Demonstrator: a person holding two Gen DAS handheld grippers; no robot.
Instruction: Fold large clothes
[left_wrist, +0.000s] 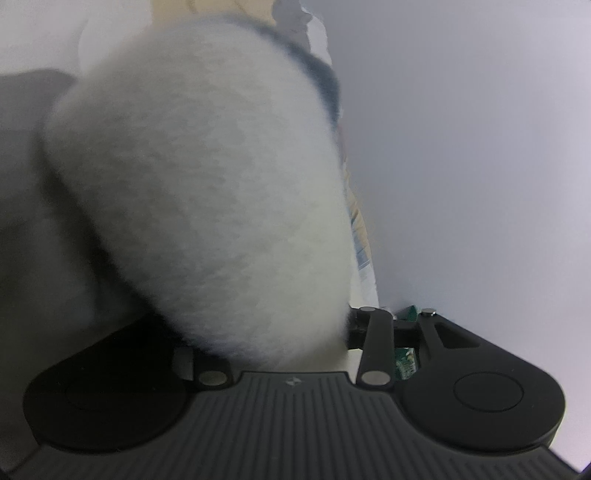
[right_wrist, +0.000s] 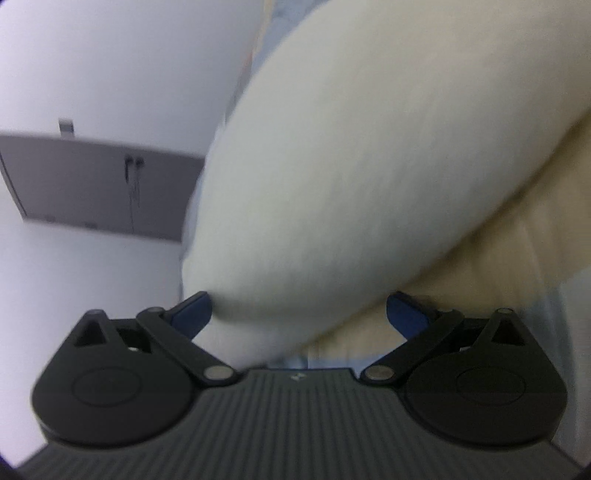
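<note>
fluffy white garment (left_wrist: 207, 192) bunched between left gripper (left_wrist: 295, 332) jaws, grip unclear; right gripper (right_wrist: 299, 314) jaws wide, not pressing; folding looks unfinished.

White fleece garment (left_wrist: 207, 192) hides the left gripper's fingertips

Your left claw (left_wrist: 295, 325) is matt black plastic with a ribbed top and dull metal pivot pins. The garment (left_wrist: 207, 184) against it is white, fuzzy, fleece-like cloth. Your right claw (right_wrist: 299, 314) has the same matt ribbed plastic, with smooth blue fingers (right_wrist: 194, 314). The wall (right_wrist: 110, 66) looks smooth and matt.
</note>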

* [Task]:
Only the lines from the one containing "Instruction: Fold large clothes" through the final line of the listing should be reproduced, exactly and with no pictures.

* [Exercise result]:
Instruction: Fold large clothes
[left_wrist, +0.000s] 
[right_wrist, +0.000s] 
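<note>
fluffy white garment (left_wrist: 207, 192) bunched between left gripper (left_wrist: 295, 332) jaws, grip unclear; right gripper (right_wrist: 299, 314) jaws wide, not pressing; folding looks unfinished.

White fleece garment (left_wrist: 207, 192) hides the left gripper's fingertips

Your left claw (left_wrist: 295, 325) is matt black plastic with a ribbed top and dull metal pivot pins. The garment (left_wrist: 207, 184) against it is white, fuzzy, fleece-like cloth. Your right claw (right_wrist: 299, 314) has the same matt ribbed plastic, with smooth blue fingers (right_wrist: 194, 314). The wall (right_wrist: 110, 66) looks smooth and matt.
</note>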

Work on the exercise is complete.